Some Basic but Useful Facts about Determinants
François Role - Associate professor - Université de Paris
In this post, I will review some basic but useful facts about determinants.
Computing a determinant
For starters, let’s compute the determinant of the following square matrix :
\[\begin{bmatrix} 3 &4 &6 \\ 0 &1 &2 \\ 5& 3& 1 \end{bmatrix}\]import numpy as np
from numpy import linalg
A=np.mat("3 4 6 ; 0 1 2 ; 5 3 1")
The co-factor $A_{ij}$ of $A$ is $(-1)^{i+j}M_{ij}$ where $M_{ij}$ is the (minor) determinant of the submatrix derived from $A$ by removing line $i$ and column $j$.
Recall that $det A = \sum_{k=i}^{n}a_{ik} A_{ik}$ for any line $i$ (or any column $i$).
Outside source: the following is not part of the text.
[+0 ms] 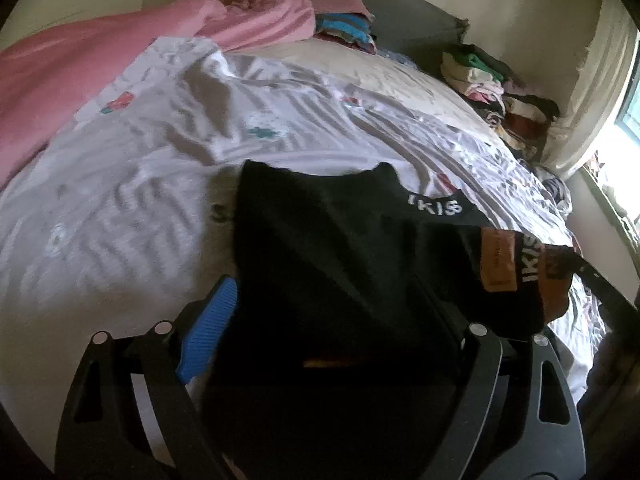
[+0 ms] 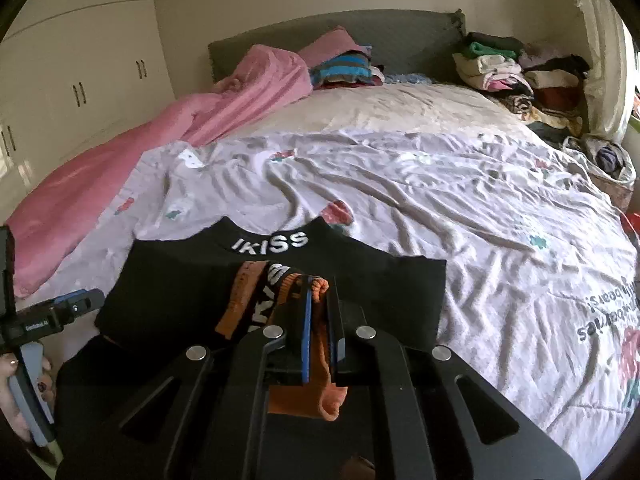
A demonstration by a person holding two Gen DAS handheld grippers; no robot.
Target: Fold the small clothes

We choose the 2nd line since it contains a $0$. The computation is as follows:
Compute $A_{22}$ as $(-1)^{2+2}(3-30)$
A_22=(-1)**4 * (3-30) ; A_22
-27
Compute $A_{23}$ as $(-1)^{2+3}(9-20)$
A_23=(-1)**5 * (9-20) ; A_23
11
$det A= a_{22}A_{22} + a_{23}A_{23} = -27 + 2(11) =-5$
NUMPY: verify the result using Numpy:
linalg.det(A)
-5.0000000000000036
def cofactor(A,i,j) :
submatrix=A[np.array(range(i)+range(i+1,A.shape[0]))[:,np.newaxis], range(j)+range(j+1,A.shape[1]) ]
return (-1)**(i+j) * linalg.det(submatrix)
detA= A[1,1] * cofactor(A,1,1) + A[1,2] * cofactor(A,1,2) ; detA
Properties Of Determinants
For two matrices $A$ and $B$ of the same order $det AB = det A \, det B$.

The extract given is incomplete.